LATITUDES

Prévoir les secousses sismiques en observant les animaux

Cela aurait été utile à Haïti. Parmi les signes annonciateurs des tremblements de terre, la soudaine agitation des animaux est souvent considérée comme un indice fiable. Une piste que la science continue d’explorer.

Les Suisses étaient bien tristes de ne pas voir leurs compatriotes secouristes partir avec des chiens pour tenter de sauver des Haïtiens enfouis sous des décombres. Des images auxquelles nous sommes habitués au lendemain de catastrophes. L’odorat de ces animaux fait alors des miracles.

Et si les facultés particulières des animaux pouvaient non seulement se révéler précieuses après le drame, mais aussi avant qu’il ne survienne? Avant que la terre ne bouge, des signes avant-coureurs se manifestent: variation du champ magnétique local, augmentation de la circulation des eaux souterraines, diminution de la résistivité des roches, légères déformations de la surface du sol… Des moyens de détection existent (sismographe, géoscope, interféromètre) mais ils n’ont pas suffi jusqu’ici à éviter le pire.
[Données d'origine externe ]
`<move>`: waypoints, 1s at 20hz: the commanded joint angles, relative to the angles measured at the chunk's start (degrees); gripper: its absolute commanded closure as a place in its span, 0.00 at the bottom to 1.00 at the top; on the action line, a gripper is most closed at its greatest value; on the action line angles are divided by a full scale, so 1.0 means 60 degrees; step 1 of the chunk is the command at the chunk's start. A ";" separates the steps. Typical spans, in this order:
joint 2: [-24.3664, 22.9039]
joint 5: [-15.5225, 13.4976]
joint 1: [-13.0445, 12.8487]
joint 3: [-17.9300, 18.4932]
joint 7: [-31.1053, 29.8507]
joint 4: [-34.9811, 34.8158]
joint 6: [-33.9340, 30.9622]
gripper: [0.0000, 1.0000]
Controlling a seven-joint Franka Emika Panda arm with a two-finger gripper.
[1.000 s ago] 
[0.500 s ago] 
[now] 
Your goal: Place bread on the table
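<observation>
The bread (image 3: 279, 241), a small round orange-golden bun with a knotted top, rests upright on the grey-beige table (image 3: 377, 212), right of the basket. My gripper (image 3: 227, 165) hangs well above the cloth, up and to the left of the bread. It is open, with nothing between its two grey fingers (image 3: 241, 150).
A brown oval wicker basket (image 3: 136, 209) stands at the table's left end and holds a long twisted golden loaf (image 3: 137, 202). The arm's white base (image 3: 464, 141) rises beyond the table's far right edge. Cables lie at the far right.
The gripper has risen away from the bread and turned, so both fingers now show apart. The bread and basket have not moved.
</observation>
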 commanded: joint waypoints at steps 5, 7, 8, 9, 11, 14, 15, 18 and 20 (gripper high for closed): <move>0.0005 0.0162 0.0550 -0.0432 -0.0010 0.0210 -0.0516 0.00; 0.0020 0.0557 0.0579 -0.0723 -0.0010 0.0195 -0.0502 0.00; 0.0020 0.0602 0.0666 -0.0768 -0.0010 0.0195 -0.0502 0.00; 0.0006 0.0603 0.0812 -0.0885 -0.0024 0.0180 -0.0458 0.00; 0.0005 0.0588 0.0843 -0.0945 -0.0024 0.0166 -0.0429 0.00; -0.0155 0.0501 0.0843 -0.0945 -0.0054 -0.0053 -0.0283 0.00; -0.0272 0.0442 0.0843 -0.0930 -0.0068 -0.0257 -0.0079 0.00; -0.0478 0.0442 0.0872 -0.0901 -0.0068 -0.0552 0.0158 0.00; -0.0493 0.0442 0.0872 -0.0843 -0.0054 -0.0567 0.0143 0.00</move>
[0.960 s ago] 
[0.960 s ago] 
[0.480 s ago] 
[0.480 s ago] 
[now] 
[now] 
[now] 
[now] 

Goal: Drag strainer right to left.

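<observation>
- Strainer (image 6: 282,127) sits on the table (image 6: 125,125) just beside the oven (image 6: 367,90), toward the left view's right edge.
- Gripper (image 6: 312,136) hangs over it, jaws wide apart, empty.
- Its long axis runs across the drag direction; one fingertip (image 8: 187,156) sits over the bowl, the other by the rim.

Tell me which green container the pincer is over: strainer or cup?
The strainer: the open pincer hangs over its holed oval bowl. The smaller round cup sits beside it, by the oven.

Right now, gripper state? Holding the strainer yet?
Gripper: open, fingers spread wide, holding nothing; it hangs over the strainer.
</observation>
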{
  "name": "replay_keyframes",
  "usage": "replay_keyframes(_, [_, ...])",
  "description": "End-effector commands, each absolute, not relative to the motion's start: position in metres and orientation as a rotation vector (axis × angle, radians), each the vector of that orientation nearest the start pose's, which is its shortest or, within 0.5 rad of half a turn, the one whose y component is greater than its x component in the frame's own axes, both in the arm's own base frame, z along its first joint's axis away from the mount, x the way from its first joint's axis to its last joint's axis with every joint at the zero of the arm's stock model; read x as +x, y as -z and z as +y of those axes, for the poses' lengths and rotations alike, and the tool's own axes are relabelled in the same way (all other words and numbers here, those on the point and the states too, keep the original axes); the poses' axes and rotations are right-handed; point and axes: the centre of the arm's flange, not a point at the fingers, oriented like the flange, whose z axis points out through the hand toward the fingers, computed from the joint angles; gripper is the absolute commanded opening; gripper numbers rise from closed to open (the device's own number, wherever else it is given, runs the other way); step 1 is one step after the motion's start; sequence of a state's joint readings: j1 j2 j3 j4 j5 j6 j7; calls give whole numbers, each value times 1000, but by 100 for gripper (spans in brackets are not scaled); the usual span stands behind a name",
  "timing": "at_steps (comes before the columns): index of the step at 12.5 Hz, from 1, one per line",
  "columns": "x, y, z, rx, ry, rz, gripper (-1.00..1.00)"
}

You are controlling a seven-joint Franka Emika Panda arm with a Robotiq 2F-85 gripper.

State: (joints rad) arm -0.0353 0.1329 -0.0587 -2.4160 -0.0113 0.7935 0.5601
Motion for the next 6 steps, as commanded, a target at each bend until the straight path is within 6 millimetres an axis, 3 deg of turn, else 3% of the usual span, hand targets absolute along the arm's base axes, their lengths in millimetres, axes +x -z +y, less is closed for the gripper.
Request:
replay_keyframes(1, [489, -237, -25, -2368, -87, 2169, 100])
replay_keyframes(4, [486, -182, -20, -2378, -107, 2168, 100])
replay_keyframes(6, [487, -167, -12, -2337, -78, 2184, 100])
La sismologie, la science des ondes qui se propagent dans la terre, est née à la fin du XIXe siècle et s’est vraiment développée après le tremblement de terre de San Francisco en 1906. Aujourd’hui encore, malgré les progrès effectués, les spécialistes ne peuvent dire où et quand surviendra le prochain séisme.

Pourquoi n’a-t-on pas prêté attention à telle ou telle prédiction non scientifique, se reproche-t-on parfois après la survenue du malheur? En Haïti, les esprits vaudous n’ont pas été écoutés… Quant aux animaux, ils semblent réagir, mais les humains restent insensibles à leurs avertissements.

Les animaux seraient très sensibles à l’imminence d’un danger, particulièrement aux changements du champ électromagnétique qui précèdent un tremblement de terre. Certains de leurs sens sont beaucoup plus développés que ceux des humains, mais une prédiction fiable peut-elle être obtenue par l’observation de leurs comportements?

Depuis fort longtemps l’usage prévisionnel du comportement animal est relaté. Un siècle avant notre ère, l’historien grec Diodore remarque que cinq jours avant un séisme, les souris, les belettes et les scolopendres quittent leur trou et errent en tous sens. Une attitude anormale (fuite ou nervosité sans raisons apparentes) des animaux fut signalée avant les tremblements de terre de San Francisco en 1906, de Tokyo en 1923 et du Frioul en 1976.

Grâce à eux, le 4 février 1975, une ville, Haicheng, au nord-est de la Chine a été évacuée. On s’est alarmé à bon escient de leur comportement suspect. Un séisme de magnitude 7,5 sur l’échelle de Richter s’est produit quelques heures après.

Deux jours avant le tremblement de mai 2008, en Chine toujours, des milliers de crapauds se sont rués sur un pont de la ville de Taizhou. Ce comportement inhabituel n’a malheureusement pas alerté les autorités locales sur l’imminence d’une secousse.

Ces exemples relèvent-ils du paranormal ou de l’anecdotique? Les scientifiques n’écartent aucune piste. Leurs recherches menées en laboratoire sur les animaux n’ont pour l’heure pas permis d’étayer l’hypothèse de leur capacité à anticiper. Le chercheur britannique Rupert Sheldrake, connu pour ses publications sur les sens de nos animaux domestiques, vient d’émettre une proposition digne d’intérêt: centralisons sur internet toutes les observations relatives aux comportements anormaux de nos animaux. Cela permettrait de constituer une très précieuse banque de données, à même de vérifier ou d’infirmer toutes les histoires qui se racontent…

L’écoute des réactions animales pourrait ainsi permettre, à terme, de prévoir les tremblements de terre. Tout comme l’usage des accéléromètres présents dans les laptops a été sollicité par une équipe de sismologues californiens.